É um teatro ideológico, sem porém apelar para idealismos piegas, pois a autocrítica do au-tor o impele no sentido de provocar uma reflexão visceral, desprovida de sentimentalismo e recheada de questionamento, de confronto entre a realidade vivida na época e o surrealismo desta própria realidade, um retrato sem moldura de um Brasil que precisaria negar o presente para se constituir no país do futuro.
Esta talvez seja a essência do ideal utópico de Oswald, a antropofagia necessária para se promover uma mudança que atingisse tudo e todos, que destruísse, entre outras coisas, o oportunismo, que se carateriza como única ideologia nacional, mantenedor de um falso progresso, sem ordem nem direção.
O teatro de Oswald de Andrade é por si só um verdadeiro manifesto utópico, onde o autor prefere apresentar uma proposta anarquista, realista, mas extremamente sintonizada com o futuro, o que pode ser comprovado com o fato de que o texto é atual, estando adiante de seu tempo.
O poder de síntese de Oswald contribui para que a manutenção do ideal utópico se faça calcada não somente numa utopia socialista carregada de passionalidade e religiosidade, como Fourier, mas, sim, penda mais para Saint-Simon, e também Manhein, nos aspectos de racionalismo e conhecimento, associado a um ideal socialista humanitário e liberal.

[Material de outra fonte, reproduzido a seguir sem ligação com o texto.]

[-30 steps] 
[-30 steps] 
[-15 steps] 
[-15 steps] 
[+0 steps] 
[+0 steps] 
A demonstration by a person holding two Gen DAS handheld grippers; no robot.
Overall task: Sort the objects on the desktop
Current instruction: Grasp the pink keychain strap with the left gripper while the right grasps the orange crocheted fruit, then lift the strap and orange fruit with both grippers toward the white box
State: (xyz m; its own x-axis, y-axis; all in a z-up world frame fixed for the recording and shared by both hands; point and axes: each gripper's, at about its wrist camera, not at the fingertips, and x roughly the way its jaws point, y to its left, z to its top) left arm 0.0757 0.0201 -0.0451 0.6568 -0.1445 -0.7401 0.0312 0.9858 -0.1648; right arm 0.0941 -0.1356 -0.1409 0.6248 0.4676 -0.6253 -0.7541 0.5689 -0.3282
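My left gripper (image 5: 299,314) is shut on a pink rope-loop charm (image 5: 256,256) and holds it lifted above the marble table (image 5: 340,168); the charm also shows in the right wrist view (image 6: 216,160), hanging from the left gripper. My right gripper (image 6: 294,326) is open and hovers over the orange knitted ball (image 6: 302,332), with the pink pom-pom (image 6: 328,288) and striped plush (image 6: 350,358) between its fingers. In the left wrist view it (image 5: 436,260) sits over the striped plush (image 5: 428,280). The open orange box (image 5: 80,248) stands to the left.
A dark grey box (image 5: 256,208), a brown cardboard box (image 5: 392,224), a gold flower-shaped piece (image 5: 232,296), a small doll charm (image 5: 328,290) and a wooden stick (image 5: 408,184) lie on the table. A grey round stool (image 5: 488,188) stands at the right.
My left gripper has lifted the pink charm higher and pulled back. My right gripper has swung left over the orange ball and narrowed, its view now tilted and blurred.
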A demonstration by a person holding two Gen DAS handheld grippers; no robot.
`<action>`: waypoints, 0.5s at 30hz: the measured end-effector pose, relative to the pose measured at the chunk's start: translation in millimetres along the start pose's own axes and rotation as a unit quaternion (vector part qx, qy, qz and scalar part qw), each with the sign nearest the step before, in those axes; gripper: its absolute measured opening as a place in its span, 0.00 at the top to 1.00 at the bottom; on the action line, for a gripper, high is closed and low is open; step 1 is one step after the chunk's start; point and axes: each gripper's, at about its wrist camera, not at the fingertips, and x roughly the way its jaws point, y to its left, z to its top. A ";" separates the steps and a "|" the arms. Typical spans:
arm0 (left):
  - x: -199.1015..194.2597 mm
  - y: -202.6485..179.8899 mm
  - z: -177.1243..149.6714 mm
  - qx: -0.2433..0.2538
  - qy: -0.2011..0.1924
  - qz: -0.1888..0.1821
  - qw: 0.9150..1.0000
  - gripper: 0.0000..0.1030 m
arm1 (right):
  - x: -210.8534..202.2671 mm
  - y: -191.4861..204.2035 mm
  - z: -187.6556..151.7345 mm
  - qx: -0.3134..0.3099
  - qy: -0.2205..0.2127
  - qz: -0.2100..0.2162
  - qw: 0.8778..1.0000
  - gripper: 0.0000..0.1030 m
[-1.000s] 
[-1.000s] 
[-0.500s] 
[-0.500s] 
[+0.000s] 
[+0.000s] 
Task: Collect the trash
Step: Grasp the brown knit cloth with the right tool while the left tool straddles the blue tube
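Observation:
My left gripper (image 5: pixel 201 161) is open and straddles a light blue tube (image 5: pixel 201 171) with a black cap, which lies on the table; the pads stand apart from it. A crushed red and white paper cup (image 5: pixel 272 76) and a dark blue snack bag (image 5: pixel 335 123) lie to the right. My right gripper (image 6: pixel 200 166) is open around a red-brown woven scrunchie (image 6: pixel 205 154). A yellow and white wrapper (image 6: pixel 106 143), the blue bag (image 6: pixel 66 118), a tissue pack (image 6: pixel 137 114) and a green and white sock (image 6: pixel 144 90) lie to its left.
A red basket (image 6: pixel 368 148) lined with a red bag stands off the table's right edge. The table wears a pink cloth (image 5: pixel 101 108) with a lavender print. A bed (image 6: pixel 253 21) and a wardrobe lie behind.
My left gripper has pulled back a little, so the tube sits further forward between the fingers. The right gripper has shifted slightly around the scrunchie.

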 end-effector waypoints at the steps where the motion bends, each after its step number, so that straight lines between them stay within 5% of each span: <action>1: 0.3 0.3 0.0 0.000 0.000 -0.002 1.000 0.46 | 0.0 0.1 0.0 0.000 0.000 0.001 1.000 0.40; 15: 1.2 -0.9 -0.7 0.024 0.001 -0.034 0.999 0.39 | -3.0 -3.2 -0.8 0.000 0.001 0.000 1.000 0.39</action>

A visão crítica e satírica do autor, interpretada muitas vezes como reacionária e instigadora de preconceitos contra outros gêneros e formas literárias, é, na verdade, a forma que ele colocou a serviço de uma desconstrução do conformismo e da representação importada do romance, tão comuns na época e que não satisfaziam de forma alguma seu espírito irrequieto e inovador.
Pode-se dizer que ao desenvolver e trazer para o teatro as suas idéias, Oswald consolida um verdadeiro divisor de águas entre o que existia antes e o que seria dali para a frente, reinventando o teatro, questionando a própria função social da arte, apresentando-a como um poder capaz não só de provocar reações variadas na platéia, mas fazer a própria platéia refletir sobre seu papel.
Talvez nos tempos que hoje vivemos, seja preciso olhar com cada vez mais atenção os textos de Oswald, pois eles continuam falando de uma necessidade de repensar valores éticos, morais e culturais, para que haja, realmente, uma possibilidade de evolução histórica para um país que almeja ser chamado de desenvolvido em todas suas potencialidades.
Afinal, somos espectadores da História do País, ou representamos a realidade sem sequer saber o roteiro?